»»
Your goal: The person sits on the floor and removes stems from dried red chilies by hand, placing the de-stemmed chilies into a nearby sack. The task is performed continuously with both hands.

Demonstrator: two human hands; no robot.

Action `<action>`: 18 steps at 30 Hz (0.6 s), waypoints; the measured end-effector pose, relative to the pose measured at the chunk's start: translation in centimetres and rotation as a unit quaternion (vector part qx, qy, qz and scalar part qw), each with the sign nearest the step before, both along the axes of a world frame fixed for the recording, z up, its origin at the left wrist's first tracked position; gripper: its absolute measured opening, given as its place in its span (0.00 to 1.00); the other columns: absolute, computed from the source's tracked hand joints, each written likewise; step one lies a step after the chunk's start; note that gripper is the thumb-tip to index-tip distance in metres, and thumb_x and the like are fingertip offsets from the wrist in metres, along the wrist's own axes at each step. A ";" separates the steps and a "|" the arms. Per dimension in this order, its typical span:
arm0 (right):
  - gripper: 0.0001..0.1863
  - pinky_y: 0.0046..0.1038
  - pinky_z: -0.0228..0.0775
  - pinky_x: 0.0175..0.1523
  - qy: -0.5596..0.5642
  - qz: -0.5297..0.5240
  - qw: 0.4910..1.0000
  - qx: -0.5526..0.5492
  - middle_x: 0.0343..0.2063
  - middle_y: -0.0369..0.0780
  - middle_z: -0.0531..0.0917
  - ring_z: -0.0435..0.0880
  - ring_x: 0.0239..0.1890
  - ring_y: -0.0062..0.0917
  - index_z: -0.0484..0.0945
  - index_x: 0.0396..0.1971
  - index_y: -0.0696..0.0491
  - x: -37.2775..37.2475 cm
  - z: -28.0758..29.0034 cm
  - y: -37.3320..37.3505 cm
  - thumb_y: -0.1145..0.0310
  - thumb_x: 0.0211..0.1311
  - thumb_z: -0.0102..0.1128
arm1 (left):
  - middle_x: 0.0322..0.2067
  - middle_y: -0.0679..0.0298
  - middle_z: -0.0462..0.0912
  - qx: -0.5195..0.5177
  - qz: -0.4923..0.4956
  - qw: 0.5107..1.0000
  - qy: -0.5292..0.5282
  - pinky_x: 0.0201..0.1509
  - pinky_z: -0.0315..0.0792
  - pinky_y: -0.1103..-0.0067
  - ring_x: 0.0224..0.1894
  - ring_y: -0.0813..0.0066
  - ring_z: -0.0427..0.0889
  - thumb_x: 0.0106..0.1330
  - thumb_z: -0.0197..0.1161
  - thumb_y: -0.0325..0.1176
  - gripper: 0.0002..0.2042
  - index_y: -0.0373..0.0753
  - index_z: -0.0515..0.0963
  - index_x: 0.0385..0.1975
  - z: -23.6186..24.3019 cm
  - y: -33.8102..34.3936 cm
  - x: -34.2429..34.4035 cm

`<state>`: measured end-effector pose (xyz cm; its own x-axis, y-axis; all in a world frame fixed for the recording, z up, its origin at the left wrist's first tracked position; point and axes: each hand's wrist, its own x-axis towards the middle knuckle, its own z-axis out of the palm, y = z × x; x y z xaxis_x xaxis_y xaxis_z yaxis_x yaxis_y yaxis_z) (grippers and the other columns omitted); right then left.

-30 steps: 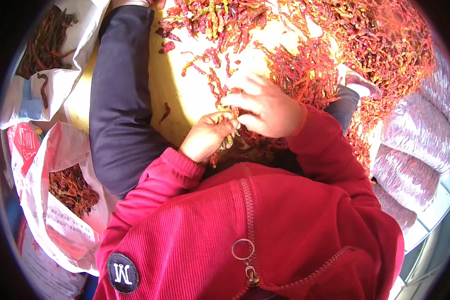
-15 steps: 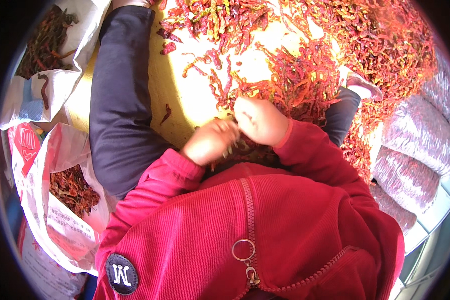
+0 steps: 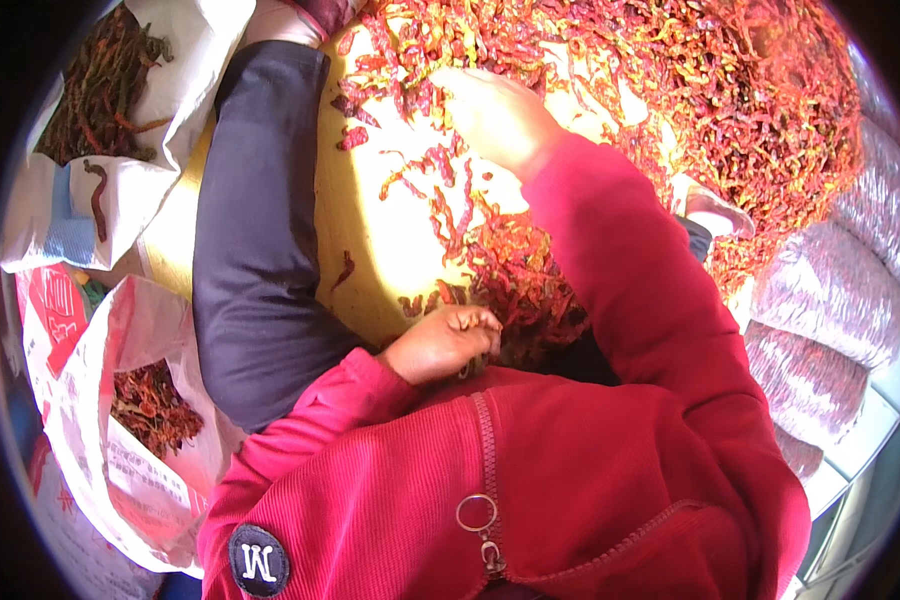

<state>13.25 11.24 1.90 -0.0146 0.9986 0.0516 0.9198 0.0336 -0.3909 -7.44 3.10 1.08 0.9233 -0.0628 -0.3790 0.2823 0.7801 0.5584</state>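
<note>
Here, in the head view, the right hand [image 3: 495,115] reaches far out from the body with its fingers spread and pressed down into the big heap of dried red chillies [image 3: 690,90], which covers the yellow surface [image 3: 370,230] ahead of and to the right of both hands. The left hand [image 3: 445,342] sits close to the red jacket [image 3: 530,480], curled narrow over a smaller clump of chillies [image 3: 520,290] just beside it, though whether it grips any I cannot tell. Left of it, beyond a dark trouser leg [image 3: 260,250], stand open white sacks [image 3: 110,400] holding more chillies.
</note>
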 end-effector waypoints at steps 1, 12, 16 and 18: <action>0.18 0.33 0.64 0.41 0.000 -0.031 0.995 -0.093 0.34 0.46 0.74 0.73 0.38 0.35 0.66 0.44 0.51 -0.4 0.3 1.8 0.69 0.50 0.42 | 0.19 0.67 0.72 -0.002 -0.019 1.000 0.021 0.27 0.64 0.86 0.22 0.83 0.69 0.54 0.48 0.28 0.05 0.34 0.70 0.23 -0.1 0.0 -0.1; 0.10 0.36 0.66 0.33 -0.048 -0.019 0.987 -0.152 0.23 0.43 0.75 0.75 0.28 0.35 0.70 0.32 0.49 -0.7 -1.8 -1.7 0.67 0.48 0.43 | 0.19 0.70 0.71 -0.017 -0.001 1.000 -0.007 0.25 0.62 0.88 0.22 0.87 0.67 0.55 0.46 0.24 0.04 0.36 0.70 0.23 0.9 0.5 -0.1; 0.05 0.32 0.64 0.34 -0.028 0.069 0.996 -0.043 0.24 0.40 0.72 0.71 0.29 0.35 0.71 0.24 0.51 -1.7 -0.4 -5.0 0.70 0.44 0.50 | 0.21 0.70 0.71 0.013 -0.002 1.000 -0.024 0.27 0.62 0.87 0.23 0.85 0.67 0.54 0.46 0.23 0.04 0.37 0.70 0.25 1.1 0.1 -0.1; 0.05 0.31 0.63 0.34 -0.041 0.096 0.995 -0.009 0.24 0.39 0.71 0.69 0.29 0.34 0.70 0.23 0.52 -1.5 0.6 -5.3 0.70 0.42 0.51 | 0.21 0.70 0.71 0.016 -0.020 0.999 -0.028 0.28 0.62 0.87 0.24 0.85 0.67 0.53 0.46 0.22 0.04 0.36 0.70 0.25 1.0 0.1 -0.1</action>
<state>11.72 5.96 2.47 -0.2080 0.9778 0.0245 0.9263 0.2049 -0.3163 -7.51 3.20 2.13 0.9402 -0.0879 -0.3291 0.2798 0.7504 0.5988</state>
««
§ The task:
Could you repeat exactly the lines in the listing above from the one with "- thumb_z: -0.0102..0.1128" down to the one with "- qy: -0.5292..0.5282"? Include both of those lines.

§ Answer section:
  - thumb_z: -0.0102..0.1128
arm1 (left):
  - middle_x: 0.0322..0.2067
  - middle_y: -0.0679..0.0298
  - middle_z: -0.0462..0.0912
  - qx: -0.5195..0.5177
  - qz: -0.4923..0.4956
  - qw: 0.5107..1.0000
  - qy: -0.5292..0.5282

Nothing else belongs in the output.